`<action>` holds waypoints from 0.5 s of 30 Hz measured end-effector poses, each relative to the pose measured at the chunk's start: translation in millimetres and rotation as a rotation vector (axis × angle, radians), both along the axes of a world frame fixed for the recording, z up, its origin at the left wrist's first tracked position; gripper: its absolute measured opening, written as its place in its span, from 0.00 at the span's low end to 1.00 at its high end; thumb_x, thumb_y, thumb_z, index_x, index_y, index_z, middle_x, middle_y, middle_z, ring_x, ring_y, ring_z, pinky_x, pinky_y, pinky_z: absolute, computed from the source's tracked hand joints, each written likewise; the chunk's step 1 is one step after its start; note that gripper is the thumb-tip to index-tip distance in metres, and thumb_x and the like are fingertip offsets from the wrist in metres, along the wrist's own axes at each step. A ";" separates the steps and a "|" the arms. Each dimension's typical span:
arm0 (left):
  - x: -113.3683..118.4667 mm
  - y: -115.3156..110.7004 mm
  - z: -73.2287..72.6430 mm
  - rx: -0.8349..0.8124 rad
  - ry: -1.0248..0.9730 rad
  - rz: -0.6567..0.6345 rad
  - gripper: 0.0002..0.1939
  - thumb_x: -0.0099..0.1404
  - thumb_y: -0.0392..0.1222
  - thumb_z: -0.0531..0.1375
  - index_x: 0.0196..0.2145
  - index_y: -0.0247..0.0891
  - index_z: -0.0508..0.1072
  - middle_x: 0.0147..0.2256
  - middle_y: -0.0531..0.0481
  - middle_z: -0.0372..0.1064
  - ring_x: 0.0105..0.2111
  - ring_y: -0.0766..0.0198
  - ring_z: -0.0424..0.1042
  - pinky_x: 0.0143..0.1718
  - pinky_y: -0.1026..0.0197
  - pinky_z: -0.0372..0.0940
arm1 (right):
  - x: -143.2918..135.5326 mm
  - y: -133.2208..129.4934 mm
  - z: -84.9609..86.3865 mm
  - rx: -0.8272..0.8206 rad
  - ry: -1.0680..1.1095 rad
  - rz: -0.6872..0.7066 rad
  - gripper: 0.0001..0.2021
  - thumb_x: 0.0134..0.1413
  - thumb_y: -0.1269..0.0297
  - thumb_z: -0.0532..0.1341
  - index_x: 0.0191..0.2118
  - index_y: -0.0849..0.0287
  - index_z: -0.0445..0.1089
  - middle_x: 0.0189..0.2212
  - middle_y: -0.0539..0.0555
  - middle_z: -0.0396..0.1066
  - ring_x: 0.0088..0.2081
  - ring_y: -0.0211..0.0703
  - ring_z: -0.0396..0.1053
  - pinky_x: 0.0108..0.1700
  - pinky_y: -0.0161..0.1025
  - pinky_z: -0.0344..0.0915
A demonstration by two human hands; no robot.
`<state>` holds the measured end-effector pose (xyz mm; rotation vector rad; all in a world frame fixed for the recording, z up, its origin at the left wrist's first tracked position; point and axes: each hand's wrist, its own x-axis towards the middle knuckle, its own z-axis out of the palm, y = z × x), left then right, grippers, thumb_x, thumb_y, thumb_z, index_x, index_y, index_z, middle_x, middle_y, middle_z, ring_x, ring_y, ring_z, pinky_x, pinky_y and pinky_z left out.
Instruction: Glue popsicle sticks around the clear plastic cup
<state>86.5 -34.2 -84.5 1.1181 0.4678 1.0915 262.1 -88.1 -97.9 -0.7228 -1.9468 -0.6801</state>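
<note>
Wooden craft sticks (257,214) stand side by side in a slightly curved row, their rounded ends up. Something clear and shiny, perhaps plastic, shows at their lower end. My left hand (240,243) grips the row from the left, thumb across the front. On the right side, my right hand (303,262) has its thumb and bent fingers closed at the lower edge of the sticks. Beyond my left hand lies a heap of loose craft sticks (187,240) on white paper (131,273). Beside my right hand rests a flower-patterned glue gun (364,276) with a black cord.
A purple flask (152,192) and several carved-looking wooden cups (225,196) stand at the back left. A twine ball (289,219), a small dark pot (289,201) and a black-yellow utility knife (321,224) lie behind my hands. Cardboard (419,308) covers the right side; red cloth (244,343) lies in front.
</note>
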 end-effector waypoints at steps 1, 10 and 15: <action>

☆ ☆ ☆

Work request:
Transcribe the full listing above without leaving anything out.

Your solution:
`<action>` holds waypoints from 0.5 s of 30 Hz measured end-effector poses, each relative to the pose measured at the chunk's start: translation in millimetres and rotation as a rotation vector (axis × angle, radians), both along the axes of a world frame fixed for the recording, z up, its origin at the left wrist's first tracked position; gripper: its absolute measured opening, written as its place in its span, from 0.00 at the span's low end to 1.00 at its high end; thumb_x, thumb_y, thumb_z, index_x, index_y, index_z, middle_x, middle_y, middle_z, ring_x, ring_y, ring_z, pinky_x, pinky_y, pinky_z: absolute, computed from the source's tracked hand joints, each written likewise; the chunk's step 1 is one step after its start; note that gripper is the thumb-tip to index-tip distance in metres, and thumb_x and the like are fingertip offsets from the wrist in metres, along the wrist's own axes at each step. A ";" separates the steps and a "|" the arms. Each dimension's typical span:
arm0 (left):
  - x: -113.3683..118.4667 mm
  - y: -115.3156..110.7004 mm
  - z: -73.2287..72.6430 mm
  - rx: -0.8349..0.8124 rad
  - ry: -1.0248..0.9730 rad
  - rz: -0.6567..0.6345 rad
  - gripper: 0.0002..0.1939
  - thumb_x: -0.0099..0.1404
  - thumb_y: -0.0392..0.1222
  - thumb_z: -0.0531..0.1375
  - index_x: 0.0196..0.2145
  - index_y: -0.0247..0.0891
  - index_z: -0.0508..0.1072
  - middle_x: 0.0147..0.2256
  - middle_y: -0.0531..0.0481
  - middle_z: -0.0372..0.1064
  - ring_x: 0.0105..0.2111
  - ring_y: -0.0766..0.0198
  - ring_z: -0.0424..0.1042
  - pinky_x: 0.0143..0.1718
  - pinky_y: -0.1026..0.0197
  - pinky_z: -0.0372..0.0940
arm1 (right):
  - x: -143.2918..135.5326 mm
  - y: -133.2208..129.4934 mm
  - z: -84.9609..86.3865 mm
  - rx: -0.8272..0.8206 rad
  - ry: -1.0680..1.1095 rad
  - rz: -0.6872..0.7066 rad
  - gripper: 0.0001..0.2021
  - thumb_x: 0.0134..0.1413
  - thumb_y: -0.1269..0.0297
  - thumb_z: -0.0532..0.1341
  - index_x: 0.0191..0.2118
  - index_y: -0.0849..0.0287
  - index_z: -0.0445..0.1089
  - middle_x: 0.0189..0.2212
  - middle_y: -0.0539..0.0555
  - middle_z: -0.0396..0.1066
  - ring_x: 0.0088..0.2081
  - ring_y: -0.0211..0.0703
  - ring_z: -0.0396..0.1053
  - pinky_x: 0.0108..0.1700
  - pinky_y: -0.0161..0.1025
  - pinky_z: -0.0344..0.0915
A demonstration by two human hands; no robot.
`<state>` holds the measured end-effector pose (xyz mm; rotation vector rad; all in a world frame fixed for the recording, z up, its origin at the left wrist's first tracked position; point and axes: each hand's wrist, its own x-axis towards the middle knuckle, its own z-axis out of the palm, y = z × x), left then right, grippers, thumb_x, thumb_y, thumb_z, index_x, index_y, index_z, middle_x, middle_y, middle_z, ring_x, ring_y, ring_z, pinky_x, pinky_y and pinky_z left out.
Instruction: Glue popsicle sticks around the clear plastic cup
<state>86.5 -34.2 -84.5 1.1181 0.4678 1.0915 262.1 -88.1 -97.9 -0.7228 -1.9468 -0.6801</state>
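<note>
Wooden craft sticks (257,214) stand side by side in a slightly curved row, their rounded ends up. Something clear and shiny, perhaps plastic, shows at their lower end. My left hand (240,243) grips the row from the left, thumb across the front. On the right side, my right hand (303,262) has its thumb and bent fingers closed at the lower edge of the sticks. Beyond my left hand lies a heap of loose craft sticks (187,240) on white paper (131,273). Beside my right hand rests a flower-patterned glue gun (364,276) with a black cord.
A purple flask (152,192) and several carved-looking wooden cups (225,196) stand at the back left. A twine ball (289,219), a small dark pot (289,201) and a black-yellow utility knife (321,224) lie behind my hands. Cardboard (419,308) covers the right side; red cloth (244,343) lies in front.
</note>
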 end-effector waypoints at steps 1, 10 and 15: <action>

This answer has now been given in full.